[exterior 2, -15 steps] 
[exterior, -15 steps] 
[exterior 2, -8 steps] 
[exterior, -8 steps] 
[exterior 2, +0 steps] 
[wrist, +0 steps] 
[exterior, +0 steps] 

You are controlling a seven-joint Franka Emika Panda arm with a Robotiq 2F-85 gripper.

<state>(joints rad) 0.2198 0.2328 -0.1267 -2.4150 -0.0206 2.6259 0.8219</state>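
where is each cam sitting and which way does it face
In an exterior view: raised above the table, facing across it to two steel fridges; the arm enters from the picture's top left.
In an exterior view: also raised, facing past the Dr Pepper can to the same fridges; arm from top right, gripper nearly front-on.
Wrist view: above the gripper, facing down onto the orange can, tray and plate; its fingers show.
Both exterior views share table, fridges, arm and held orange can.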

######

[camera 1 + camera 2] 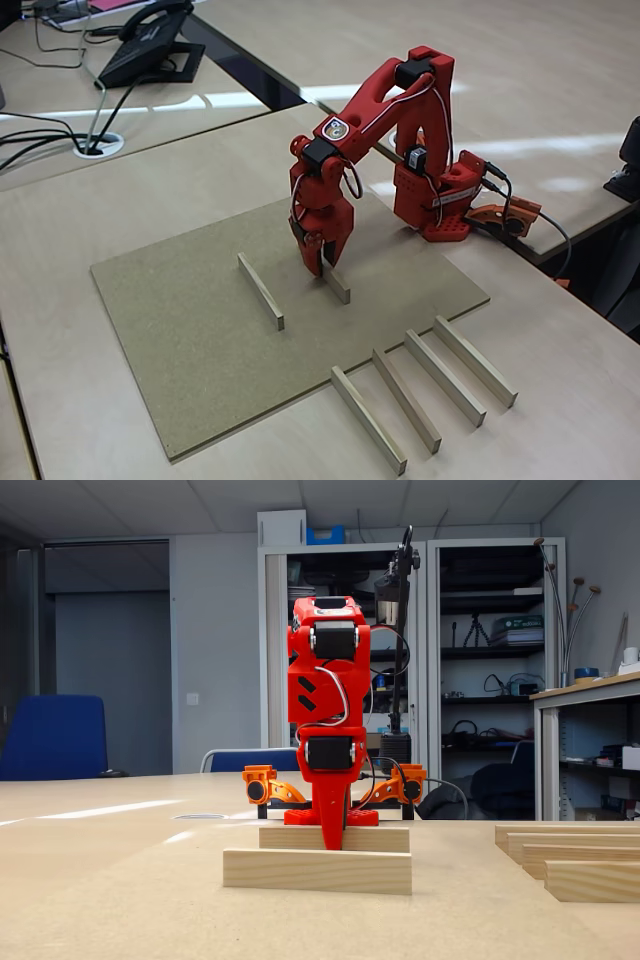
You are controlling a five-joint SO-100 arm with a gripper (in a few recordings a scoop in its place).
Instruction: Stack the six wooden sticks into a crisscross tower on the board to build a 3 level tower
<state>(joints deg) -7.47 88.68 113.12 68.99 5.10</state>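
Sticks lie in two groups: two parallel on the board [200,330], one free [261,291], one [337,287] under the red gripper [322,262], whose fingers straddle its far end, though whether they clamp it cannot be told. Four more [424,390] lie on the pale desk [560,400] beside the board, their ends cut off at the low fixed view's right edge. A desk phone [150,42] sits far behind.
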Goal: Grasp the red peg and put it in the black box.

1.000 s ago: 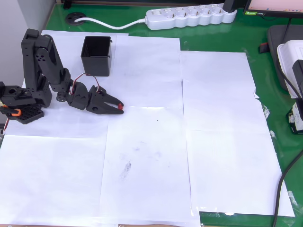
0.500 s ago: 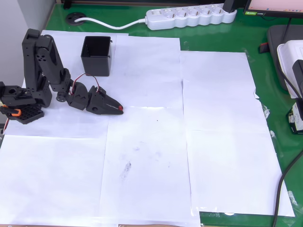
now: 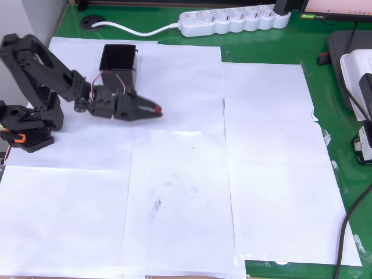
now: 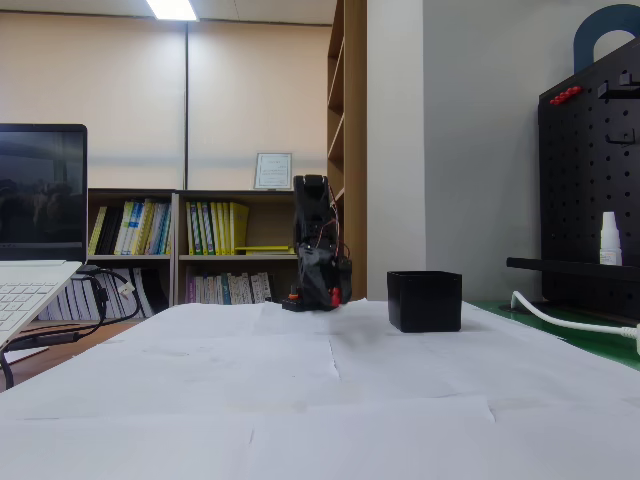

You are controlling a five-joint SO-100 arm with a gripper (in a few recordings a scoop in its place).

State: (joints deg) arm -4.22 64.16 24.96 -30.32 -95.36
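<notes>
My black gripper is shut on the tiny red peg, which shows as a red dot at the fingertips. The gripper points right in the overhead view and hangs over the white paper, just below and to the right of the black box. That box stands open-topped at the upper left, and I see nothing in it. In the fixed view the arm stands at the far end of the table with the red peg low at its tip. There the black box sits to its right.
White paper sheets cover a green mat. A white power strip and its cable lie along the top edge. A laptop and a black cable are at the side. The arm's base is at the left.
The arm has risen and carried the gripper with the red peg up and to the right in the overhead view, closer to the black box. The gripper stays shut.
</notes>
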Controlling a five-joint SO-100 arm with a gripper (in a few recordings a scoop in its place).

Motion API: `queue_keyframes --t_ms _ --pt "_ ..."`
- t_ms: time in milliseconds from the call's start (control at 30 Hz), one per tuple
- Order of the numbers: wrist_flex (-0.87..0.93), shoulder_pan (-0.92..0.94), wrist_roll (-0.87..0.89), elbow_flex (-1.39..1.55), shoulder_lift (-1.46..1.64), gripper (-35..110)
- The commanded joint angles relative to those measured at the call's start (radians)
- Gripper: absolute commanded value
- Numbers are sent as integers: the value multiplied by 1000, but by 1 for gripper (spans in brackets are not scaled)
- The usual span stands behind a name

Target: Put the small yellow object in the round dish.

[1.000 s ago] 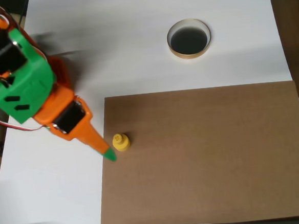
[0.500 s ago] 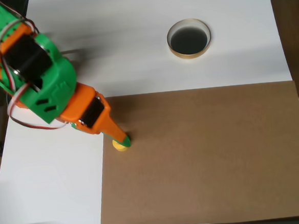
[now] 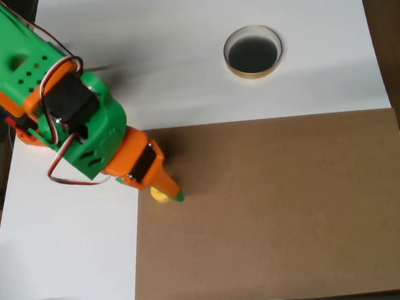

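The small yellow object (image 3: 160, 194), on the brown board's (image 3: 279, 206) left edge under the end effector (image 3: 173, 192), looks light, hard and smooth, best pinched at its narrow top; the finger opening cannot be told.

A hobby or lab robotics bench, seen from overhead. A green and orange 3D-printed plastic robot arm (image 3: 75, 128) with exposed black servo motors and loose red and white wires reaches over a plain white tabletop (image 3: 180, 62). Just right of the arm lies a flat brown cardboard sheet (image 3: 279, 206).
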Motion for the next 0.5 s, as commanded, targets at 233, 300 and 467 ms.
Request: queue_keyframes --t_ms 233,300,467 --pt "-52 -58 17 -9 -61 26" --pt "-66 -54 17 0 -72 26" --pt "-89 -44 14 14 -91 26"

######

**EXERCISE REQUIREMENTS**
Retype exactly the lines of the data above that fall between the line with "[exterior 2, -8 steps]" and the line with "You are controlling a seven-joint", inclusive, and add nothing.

**RESPONSE**
[exterior 2, -8 steps] 
[exterior, -8 steps] 
[exterior 2, +0 steps] 
[wrist, +0 steps] 
[exterior, +0 steps] 

You are controlling a seven-joint Franka Emika Panda arm with a Robotiq 2F-85 gripper.

The answer has been given in full.